▸ EXERCISE OBJECTIVE: What you return should be the full listing, copied exactly and stripped of its pictures.
Start of INPUT DATA
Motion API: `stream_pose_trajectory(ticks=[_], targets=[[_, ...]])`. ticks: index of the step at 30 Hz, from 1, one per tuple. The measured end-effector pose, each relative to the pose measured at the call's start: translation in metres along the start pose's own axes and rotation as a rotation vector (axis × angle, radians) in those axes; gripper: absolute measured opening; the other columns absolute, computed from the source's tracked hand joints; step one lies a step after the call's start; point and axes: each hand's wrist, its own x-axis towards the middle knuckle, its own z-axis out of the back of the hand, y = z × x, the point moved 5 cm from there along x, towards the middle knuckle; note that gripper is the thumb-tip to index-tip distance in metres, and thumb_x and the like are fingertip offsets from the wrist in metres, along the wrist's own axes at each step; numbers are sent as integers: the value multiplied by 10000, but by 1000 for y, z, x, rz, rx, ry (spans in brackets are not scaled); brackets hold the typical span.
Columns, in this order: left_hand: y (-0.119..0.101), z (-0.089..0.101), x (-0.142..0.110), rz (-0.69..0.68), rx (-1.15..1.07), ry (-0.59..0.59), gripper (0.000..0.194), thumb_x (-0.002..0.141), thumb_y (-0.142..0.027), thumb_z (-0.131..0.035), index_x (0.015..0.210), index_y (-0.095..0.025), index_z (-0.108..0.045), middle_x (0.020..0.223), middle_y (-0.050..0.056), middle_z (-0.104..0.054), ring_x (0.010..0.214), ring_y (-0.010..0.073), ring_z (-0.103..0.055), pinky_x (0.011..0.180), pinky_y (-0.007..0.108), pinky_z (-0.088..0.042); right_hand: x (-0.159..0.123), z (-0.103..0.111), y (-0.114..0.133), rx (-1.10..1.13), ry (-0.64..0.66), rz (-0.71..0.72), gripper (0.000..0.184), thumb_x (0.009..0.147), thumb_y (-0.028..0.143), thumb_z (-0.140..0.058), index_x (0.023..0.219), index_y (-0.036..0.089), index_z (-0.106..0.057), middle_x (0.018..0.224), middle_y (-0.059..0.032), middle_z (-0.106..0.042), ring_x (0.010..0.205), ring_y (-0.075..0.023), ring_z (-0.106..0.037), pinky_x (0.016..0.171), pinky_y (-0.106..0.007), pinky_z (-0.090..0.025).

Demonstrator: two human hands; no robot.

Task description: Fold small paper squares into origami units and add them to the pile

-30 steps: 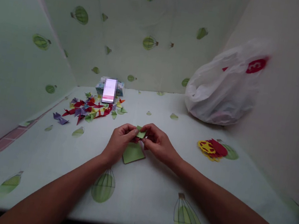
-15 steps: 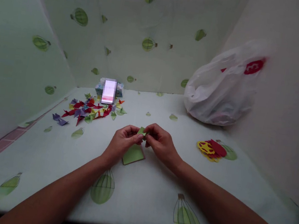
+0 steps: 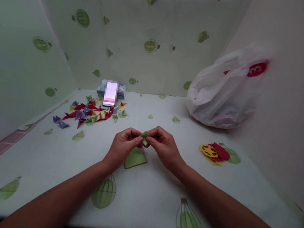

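A small folded piece of green paper (image 3: 145,137) is pinched between both hands above the middle of the table. My left hand (image 3: 125,142) grips its left side between thumb and fingers. From the right, my right hand (image 3: 163,146) pinches the opposite side, its fingertips close to those of the left. Below the hands, a stack of square green paper (image 3: 135,158) lies on the table, its far part hidden by my left hand. The folded paper's exact shape is partly covered by my fingers.
Folded paper figures in several colours (image 3: 91,113) lie in a pile at the back left. Behind them a lit phone (image 3: 110,94) leans on a tissue box (image 3: 122,91). A white plastic bag (image 3: 225,94) stands back right, with red and yellow cut-outs (image 3: 214,153) nearer me.
The folded green paper has turned a little between my fingers and now shows a diamond-like outline. My right fingertips have shifted slightly on it. The other things stay where they were.
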Motion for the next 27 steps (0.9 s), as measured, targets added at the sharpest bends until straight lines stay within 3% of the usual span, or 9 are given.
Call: stream_pose_trajectory(ticks=[9,21,27], targets=[[-2,3,0,-8,36,-48,193,715,-285,-793,766,-142,-675,681,9,-669,625,123,-611,645,265,-497,2,-1,-3,92,3,-19,232,786,315,-730,861,207,-538,769,28,-614,657,-116,-623,634,-284,-532],[-1,3,0,-24,94,-17,205,754,-318,-778,856,-154,-711,734,16,-697,631,125,-639,651,268,-525,3,3,-5,-22,-22,-35,154,816,304,-680,809,186,-581,687,27,-609,609,-119,-616,620,-283,-508],[-2,4,1,-29,148,-45,166,767,-304,-760,803,-150,-709,659,16,-693,611,136,-648,642,267,-530,3,3,-4,-38,-26,-40,150,814,302,-678,799,184,-587,691,25,-612,608,-116,-614,614,-272,-496]])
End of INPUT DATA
▸ EXERCISE OUTPUT:
Motion API: `stream_pose_trajectory(ticks=[_], targets=[[_, ...]])`. ticks: index of the step at 30 Hz, from 1, one per tuple. The measured end-effector pose, each relative to the pose measured at the call's start: translation in metres along the start pose's own axes and rotation as a rotation vector (axis × angle, radians) in those axes; gripper: absolute measured opening; the other columns absolute, computed from the source's tracked hand joints; step one lies a step after the call's start; point and axes: each hand's wrist, its own x-axis towards the middle knuckle, its own z-axis out of the back of the hand, y = z × x, the point moved 5 cm from there along x, towards the middle knuckle; note that gripper is the thumb-tip to index-tip distance in metres, and thumb_x and the like are fingertip offsets from the wrist in metres, along the wrist's own axes at each step; numbers are sent as integers: the value multiplied by 10000, but by 1000 for y, z, x, rz, rx, ry (spans in brackets are not scaled); brackets hold the typical span.
Columns, in this order: left_hand: y (-0.119..0.101), z (-0.089..0.101), x (-0.142..0.110), rz (-0.69..0.68), rx (-1.15..1.07), ry (-0.59..0.59), gripper (0.000..0.194), thumb_x (-0.002..0.141), thumb_y (-0.142..0.027), thumb_z (-0.131..0.035), index_x (0.015..0.210), index_y (-0.095..0.025), index_z (-0.108..0.045), middle_x (0.020..0.223), middle_y (-0.050..0.056), middle_z (-0.104..0.054), ring_x (0.010..0.214), ring_y (-0.010..0.073), ring_z (-0.103..0.055), pinky_x (0.011..0.180), pinky_y (-0.007..0.108), pinky_z (-0.088..0.042); right_hand: x (-0.159..0.123), z (-0.103..0.111), y (-0.114..0.133), rx (-1.10..1.13), ry (-0.64..0.66), rz (-0.71..0.72), gripper (0.000..0.184), thumb_x (0.009..0.147), thumb_y (-0.028..0.143), thumb_z (-0.140..0.058), index_x (0.023..0.219), index_y (-0.036..0.089), index_z (-0.106..0.057), middle_x (0.018..0.224), middle_y (-0.059..0.032), middle_z (-0.106..0.042), ring_x (0.010..0.205), ring_y (-0.075..0.023), ring_z (-0.106..0.037), pinky_x (0.016..0.171), pinky_y (-0.106..0.007), pinky_z (-0.090..0.025).

Demonstrator: two human hands; no robot.

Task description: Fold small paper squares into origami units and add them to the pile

-30 steps: 
-15 steps: 
+0 steps: 

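A small folded piece of green paper (image 3: 145,137) is pinched between both hands above the middle of the table. My left hand (image 3: 125,142) grips its left side between thumb and fingers. From the right, my right hand (image 3: 163,146) pinches the opposite side, its fingertips close to those of the left. Below the hands, a stack of square green paper (image 3: 135,158) lies on the table, its far part hidden by my left hand. The folded paper's exact shape is partly covered by my fingers.
Folded paper figures in several colours (image 3: 91,113) lie in a pile at the back left. Behind them a lit phone (image 3: 110,94) leans on a tissue box (image 3: 122,91). A white plastic bag (image 3: 225,94) stands back right, with red and yellow cut-outs (image 3: 214,153) nearer me.
The folded green paper has turned a little between my fingers and now shows a diamond-like outline. My right fingertips have shifted slightly on it. The other things stay where they were.
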Motion for the next 27 steps (0.9 s), as measured, targets added at the sharpest bends until straight lines stay within 3% of the usual span, or 9 are given.
Call: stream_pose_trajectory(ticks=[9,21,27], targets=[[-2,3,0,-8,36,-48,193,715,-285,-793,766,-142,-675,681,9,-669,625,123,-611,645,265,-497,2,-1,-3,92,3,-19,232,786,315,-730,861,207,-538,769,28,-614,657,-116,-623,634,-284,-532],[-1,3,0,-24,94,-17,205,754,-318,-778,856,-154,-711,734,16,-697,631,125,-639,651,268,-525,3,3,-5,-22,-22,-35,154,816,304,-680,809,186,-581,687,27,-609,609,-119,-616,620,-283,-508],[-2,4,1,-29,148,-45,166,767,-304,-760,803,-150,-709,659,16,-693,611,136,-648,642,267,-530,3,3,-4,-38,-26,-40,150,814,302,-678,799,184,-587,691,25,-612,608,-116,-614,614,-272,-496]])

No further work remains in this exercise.